GoalDescriptionCompleted?
AFinish with friendsYes, kinda
BFinishYes
CExperience running for > 30 hoursYes

Training

For a month or so leading up to the 10 Peaks race I had been nursing a lingering Achilles injury. I had tried both massaging and physical therapy, and though it was possible to push through the pain until the Achilles warmed up, I decided that the best course of action was to take a few months off running and cycling. This was a hard decision as aside from the pain, I was feeling stronger than ever.

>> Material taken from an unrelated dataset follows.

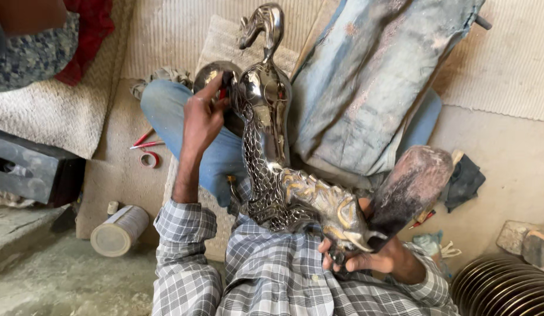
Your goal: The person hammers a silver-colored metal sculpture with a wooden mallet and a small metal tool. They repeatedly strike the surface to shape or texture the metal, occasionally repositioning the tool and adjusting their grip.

Fast forward to 2019 and I had a place for the London marathon (yay for GFA). I had been averaging around 10 km a week and upped it to around 30 km leading up to the race. I decided to go out at 3:00 pace, see how long I could last and then “fun” run the rest. I managed the half in 1:28 and then blew up around 32 km, with a finishing time of 3:13. More importantly, the Achilles held up!

A few months later I ran a similar race in the San Francisco marathon, with a 1:29 | 3:15. Though I was slightly better trained, I was still not putting in enough miles for sub-3 to be realistic and certainly not enough hill work! SF Marathon was good fun, though I felt it was a shame I wasn’t back to peak shape. It takes time to rebuild…

Perhaps we should discuss this race? Building up to Bear I focused on consistent running, without any mammoth runs and forgoing my usual 50+ km days. With that said, I did pace ~50 miles of Western States, starting 8 pm to 11 am - so I had danced with the psychological part of ultra running.

Pre-race

My initial foray into ultra running was with Sam (See The ONER), and after a few too many beers in late 2018 we decide it would be fun to do a race together again. I was also keen to run for at least 30 hours, to get a different experience from sub-24. Would I hallucinate? I was keen to find out! Why suffer alone? We managed to convince 2 running friends to come along for the ride. A few days later, Nick came to his senses but Dan, from 2018 Ten Peaks Fame, did not change his mind. Bear is known for being a notoriously hard race, and it was going to be Dan’s first 100 miler. Sam, Dan, and I - the fellowship of the Bear!

Fast forward to the Tuesday before the race. Sam and Dan flew into Salt Lake City from London, and myself from San Francisco. We stayed in a very cool AirBNB fully equipped with a massive cinema and our old university favourite, foosball. As I had some work to do, I skipped the early morning 5 km shakeout run. When the boys came home, they were breathing far harder than they should be. Was it due to jet lag? In unison they declared that the air felt thinner, and to prove their point, Dan pointed out that his resting heart rate was 10 BPM over where it should be.

Warm and wet weather gear. Warm and wet weather gear.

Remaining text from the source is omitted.